### Required action
Each line from the first down to the one containing "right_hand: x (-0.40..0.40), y" should be returned exactly as it appears below.

+ + + + + + +

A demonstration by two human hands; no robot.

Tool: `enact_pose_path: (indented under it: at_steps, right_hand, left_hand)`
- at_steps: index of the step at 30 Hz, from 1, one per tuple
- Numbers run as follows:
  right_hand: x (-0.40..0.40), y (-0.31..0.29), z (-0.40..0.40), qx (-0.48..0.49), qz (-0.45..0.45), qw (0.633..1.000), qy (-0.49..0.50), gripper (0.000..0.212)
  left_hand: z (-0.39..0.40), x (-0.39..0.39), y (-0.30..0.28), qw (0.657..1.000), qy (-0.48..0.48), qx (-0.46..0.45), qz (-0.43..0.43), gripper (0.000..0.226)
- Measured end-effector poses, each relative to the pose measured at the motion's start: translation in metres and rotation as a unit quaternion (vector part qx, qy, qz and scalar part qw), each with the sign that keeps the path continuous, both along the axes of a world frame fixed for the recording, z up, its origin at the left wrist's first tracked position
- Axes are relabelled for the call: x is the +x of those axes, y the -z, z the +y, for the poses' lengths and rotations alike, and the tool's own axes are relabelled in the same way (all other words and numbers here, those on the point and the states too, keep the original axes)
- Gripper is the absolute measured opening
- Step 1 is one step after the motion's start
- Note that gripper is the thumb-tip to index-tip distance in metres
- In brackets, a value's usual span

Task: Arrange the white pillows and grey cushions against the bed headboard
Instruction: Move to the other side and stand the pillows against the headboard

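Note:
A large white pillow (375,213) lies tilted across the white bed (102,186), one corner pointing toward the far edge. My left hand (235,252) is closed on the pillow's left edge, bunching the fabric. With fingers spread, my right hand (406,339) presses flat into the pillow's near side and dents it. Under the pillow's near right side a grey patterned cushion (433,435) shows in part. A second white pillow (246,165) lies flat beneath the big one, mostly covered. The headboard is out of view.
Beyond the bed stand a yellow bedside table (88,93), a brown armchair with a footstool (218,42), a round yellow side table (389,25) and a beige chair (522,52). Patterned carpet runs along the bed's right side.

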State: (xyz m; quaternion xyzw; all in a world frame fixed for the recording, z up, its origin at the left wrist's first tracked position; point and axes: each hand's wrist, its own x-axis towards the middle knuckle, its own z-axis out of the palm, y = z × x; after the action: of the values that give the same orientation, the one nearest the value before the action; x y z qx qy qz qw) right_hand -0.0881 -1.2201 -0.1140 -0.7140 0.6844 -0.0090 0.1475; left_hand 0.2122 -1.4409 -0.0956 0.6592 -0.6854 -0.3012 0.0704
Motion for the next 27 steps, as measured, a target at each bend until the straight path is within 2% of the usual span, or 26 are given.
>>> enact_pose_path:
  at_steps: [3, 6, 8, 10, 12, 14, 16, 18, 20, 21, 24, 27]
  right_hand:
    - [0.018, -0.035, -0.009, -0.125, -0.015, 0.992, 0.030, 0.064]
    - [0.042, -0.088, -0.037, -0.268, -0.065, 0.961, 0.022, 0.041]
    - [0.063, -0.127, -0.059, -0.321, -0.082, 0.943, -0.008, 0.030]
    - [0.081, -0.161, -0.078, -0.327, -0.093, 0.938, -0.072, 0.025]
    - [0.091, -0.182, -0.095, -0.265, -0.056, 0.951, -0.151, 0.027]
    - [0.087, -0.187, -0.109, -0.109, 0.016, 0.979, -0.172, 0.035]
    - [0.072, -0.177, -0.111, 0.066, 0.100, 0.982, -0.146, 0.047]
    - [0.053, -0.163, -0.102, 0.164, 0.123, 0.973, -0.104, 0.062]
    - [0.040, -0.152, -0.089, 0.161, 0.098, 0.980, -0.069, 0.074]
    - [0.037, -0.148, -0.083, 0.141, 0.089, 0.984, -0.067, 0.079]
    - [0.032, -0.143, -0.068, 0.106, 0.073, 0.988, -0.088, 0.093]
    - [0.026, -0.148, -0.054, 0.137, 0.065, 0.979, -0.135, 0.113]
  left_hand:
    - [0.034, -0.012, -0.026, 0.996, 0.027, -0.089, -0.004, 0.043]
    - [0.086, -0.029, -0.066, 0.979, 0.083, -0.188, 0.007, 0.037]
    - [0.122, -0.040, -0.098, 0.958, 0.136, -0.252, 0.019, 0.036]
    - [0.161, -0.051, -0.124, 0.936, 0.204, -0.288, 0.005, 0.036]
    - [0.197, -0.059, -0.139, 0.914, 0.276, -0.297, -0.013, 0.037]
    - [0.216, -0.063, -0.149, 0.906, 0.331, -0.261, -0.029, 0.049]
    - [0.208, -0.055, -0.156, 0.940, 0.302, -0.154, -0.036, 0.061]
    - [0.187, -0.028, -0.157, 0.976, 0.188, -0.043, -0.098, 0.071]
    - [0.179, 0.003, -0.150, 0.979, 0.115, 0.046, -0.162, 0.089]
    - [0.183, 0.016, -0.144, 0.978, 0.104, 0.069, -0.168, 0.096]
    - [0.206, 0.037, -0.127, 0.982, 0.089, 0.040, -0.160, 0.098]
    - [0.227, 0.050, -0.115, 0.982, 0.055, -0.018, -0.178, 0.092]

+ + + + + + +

### Response area
A demonstration by two human hands; no robot.

Tool: `enact_pose_path: (indented under it: at_steps, right_hand, left_hand)`
- at_steps: index of the step at 30 Hz, from 1, one per tuple
- Numbers run as follows:
  right_hand: x (-0.40..0.40), y (-0.31..0.29), z (-0.40..0.40), qx (-0.48..0.49), qz (-0.45..0.45), qw (0.633..1.000), qy (-0.49..0.50), gripper (0.000..0.212)

The response is now finished.